[Collected data]
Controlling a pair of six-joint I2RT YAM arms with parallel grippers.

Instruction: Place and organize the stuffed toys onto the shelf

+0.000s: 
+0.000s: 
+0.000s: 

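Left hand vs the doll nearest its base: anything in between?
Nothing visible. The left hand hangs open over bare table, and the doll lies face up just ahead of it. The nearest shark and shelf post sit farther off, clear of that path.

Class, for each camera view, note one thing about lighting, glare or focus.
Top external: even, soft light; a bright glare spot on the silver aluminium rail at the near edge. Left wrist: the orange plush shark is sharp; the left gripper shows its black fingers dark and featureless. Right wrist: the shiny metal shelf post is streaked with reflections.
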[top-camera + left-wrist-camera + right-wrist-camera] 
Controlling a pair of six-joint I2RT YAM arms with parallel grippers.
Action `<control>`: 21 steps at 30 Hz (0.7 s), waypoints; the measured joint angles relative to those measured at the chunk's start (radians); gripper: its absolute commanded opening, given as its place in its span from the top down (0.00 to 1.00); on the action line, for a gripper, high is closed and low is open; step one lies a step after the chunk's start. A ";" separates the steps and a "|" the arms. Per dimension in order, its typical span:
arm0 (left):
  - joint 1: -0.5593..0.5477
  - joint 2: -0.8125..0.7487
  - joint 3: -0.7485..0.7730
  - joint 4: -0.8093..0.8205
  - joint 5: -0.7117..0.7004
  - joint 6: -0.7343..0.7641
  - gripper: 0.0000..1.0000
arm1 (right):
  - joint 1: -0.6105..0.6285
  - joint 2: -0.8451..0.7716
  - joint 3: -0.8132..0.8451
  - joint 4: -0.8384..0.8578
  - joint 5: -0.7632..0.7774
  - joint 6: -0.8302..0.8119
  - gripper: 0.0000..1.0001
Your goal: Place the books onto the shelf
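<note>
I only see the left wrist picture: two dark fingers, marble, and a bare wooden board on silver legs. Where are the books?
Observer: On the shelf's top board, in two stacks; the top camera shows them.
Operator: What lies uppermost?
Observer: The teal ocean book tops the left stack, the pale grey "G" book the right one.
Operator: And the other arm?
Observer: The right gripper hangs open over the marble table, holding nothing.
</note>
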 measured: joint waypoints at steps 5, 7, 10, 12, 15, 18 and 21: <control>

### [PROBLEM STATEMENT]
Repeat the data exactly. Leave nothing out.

### [WRITTEN SOLUTION]
Controlling a pair of six-joint I2RT YAM arms with parallel grippers.

Instruction: Place and organize the stuffed toys onto the shelf

+0.000s: 
+0.000s: 
+0.000s: 

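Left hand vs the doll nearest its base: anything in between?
Nothing visible. The left hand hangs open over bare table, and the doll lies face up just ahead of it. The nearest shark and shelf post sit farther off, clear of that path.

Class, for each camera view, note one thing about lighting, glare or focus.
Top external: even, soft light; a bright glare spot on the silver aluminium rail at the near edge. Left wrist: the orange plush shark is sharp; the left gripper shows its black fingers dark and featureless. Right wrist: the shiny metal shelf post is streaked with reflections.
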[top-camera + left-wrist-camera + right-wrist-camera] 
Controlling a pair of six-joint I2RT YAM arms with parallel grippers.
Action `<control>`: 21 steps at 30 Hz (0.7 s), waypoints; the measured joint angles relative to those measured at the chunk's start (radians); gripper: its absolute commanded opening, given as its place in its span from the top down (0.00 to 1.00); on the action line, for a gripper, high is closed and low is open; step one lies a step after the chunk's start. A ";" separates the steps and a "|" the arms. Per dimension in order, its typical span:
arm0 (left):
  - joint 1: -0.5593..0.5477
  - joint 2: -0.8125..0.7487
  - joint 3: -0.7485..0.7730
  - joint 4: -0.8093..0.8205
  - joint 5: -0.7117..0.7004
  - joint 6: -0.7343..0.7641
  - gripper: 0.0000..1.0000
arm1 (right):
  - joint 1: -0.6105..0.6285
  - joint 2: -0.8451..0.7716
  - joint 3: -0.8132..0.8451
  - joint 4: -0.8384..0.8578
  - joint 5: -0.7632..0.7774
  - joint 6: -0.8302..0.8119
  - gripper: 0.0000..1.0001
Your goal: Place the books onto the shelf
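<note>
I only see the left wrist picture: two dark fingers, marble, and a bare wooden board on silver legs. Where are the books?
Observer: On the shelf's top board, in two stacks; the top camera shows them.
Operator: What lies uppermost?
Observer: The teal ocean book tops the left stack, the pale grey "G" book the right one.
Operator: And the other arm?
Observer: The right gripper hangs open over the marble table, holding nothing.
</note>
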 measured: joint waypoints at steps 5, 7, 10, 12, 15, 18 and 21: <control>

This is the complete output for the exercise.